----- Stored data -----

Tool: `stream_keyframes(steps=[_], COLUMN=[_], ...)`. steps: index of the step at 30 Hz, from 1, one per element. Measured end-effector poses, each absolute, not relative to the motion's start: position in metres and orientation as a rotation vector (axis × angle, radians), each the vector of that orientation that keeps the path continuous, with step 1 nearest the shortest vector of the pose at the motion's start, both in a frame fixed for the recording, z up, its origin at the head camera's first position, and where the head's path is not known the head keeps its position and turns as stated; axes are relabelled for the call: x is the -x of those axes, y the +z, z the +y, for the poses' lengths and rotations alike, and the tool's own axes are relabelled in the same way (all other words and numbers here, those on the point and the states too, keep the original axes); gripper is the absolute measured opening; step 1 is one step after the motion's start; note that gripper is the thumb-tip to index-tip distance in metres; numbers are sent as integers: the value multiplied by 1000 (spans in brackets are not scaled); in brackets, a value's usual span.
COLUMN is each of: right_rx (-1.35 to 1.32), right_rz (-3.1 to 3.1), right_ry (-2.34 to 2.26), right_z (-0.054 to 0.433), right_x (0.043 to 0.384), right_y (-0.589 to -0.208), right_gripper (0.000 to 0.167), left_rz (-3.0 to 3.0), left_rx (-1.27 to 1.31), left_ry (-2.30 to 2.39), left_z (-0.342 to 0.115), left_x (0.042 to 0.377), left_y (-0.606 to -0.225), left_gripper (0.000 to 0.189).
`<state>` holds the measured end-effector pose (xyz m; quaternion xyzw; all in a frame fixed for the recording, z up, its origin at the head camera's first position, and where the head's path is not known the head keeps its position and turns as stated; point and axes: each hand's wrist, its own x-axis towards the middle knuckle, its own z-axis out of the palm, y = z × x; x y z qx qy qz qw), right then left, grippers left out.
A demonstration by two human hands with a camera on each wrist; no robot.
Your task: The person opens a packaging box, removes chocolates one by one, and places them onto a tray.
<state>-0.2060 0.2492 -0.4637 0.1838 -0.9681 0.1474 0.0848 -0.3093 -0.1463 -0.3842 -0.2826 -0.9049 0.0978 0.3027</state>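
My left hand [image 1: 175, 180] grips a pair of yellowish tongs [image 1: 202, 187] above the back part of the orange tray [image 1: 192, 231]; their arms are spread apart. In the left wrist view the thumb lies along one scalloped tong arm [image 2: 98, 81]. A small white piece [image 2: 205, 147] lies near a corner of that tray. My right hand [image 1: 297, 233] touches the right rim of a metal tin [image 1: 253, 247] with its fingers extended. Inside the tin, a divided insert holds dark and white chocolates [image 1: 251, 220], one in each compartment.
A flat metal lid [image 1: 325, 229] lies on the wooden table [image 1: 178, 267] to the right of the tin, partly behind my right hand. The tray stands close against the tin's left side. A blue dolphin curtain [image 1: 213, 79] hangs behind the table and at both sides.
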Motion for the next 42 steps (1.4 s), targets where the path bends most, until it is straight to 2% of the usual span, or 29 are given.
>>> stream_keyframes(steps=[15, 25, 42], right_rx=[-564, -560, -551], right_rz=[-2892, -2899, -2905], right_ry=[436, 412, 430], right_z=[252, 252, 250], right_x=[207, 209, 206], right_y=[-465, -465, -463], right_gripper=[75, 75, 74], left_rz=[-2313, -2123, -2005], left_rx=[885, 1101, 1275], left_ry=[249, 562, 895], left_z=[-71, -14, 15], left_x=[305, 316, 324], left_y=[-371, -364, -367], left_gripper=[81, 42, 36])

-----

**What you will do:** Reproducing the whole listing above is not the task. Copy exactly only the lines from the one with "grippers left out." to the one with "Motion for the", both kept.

**Your solution:**
`<state>` holds the measured end-effector pose (xyz m; quaternion xyzw; all in a frame fixed for the recording, z up, its origin at the head camera's first position, and where the head's path is not known the head keeps its position and turns as stated; point and axes: each hand's wrist, its own x-axis towards the middle knuckle, its own z-axis out of the palm, y = z × x; x y z qx qy qz qw), right then left, grippers left out.
A demonstration by two human hands with a camera on each wrist; no robot.
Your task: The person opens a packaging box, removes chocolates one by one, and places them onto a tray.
<state>-0.2060 0.2492 -0.4637 0.1838 -0.9681 0.1474 0.0848 -0.3093 -0.1463 -0.3842 -0.2826 -0.9049 0.0978 0.3027</state>
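My left hand [image 1: 175, 180] grips a pair of yellowish tongs [image 1: 202, 187] above the back part of the orange tray [image 1: 192, 231]; their arms are spread apart. In the left wrist view the thumb lies along one scalloped tong arm [image 2: 98, 81]. A small white piece [image 2: 205, 147] lies near a corner of that tray. My right hand [image 1: 297, 233] touches the right rim of a metal tin [image 1: 253, 247] with its fingers extended. Inside the tin, a divided insert holds dark and white chocolates [image 1: 251, 220], one in each compartment.
A flat metal lid [image 1: 325, 229] lies on the wooden table [image 1: 178, 267] to the right of the tin, partly behind my right hand. The tray stands close against the tin's left side. A blue dolphin curtain [image 1: 213, 79] hangs behind the table and at both sides.
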Motion for the next 42 steps (1.4 s), targets where the path bends most, until it is straight to 2% of the usual span, or 29 are given.

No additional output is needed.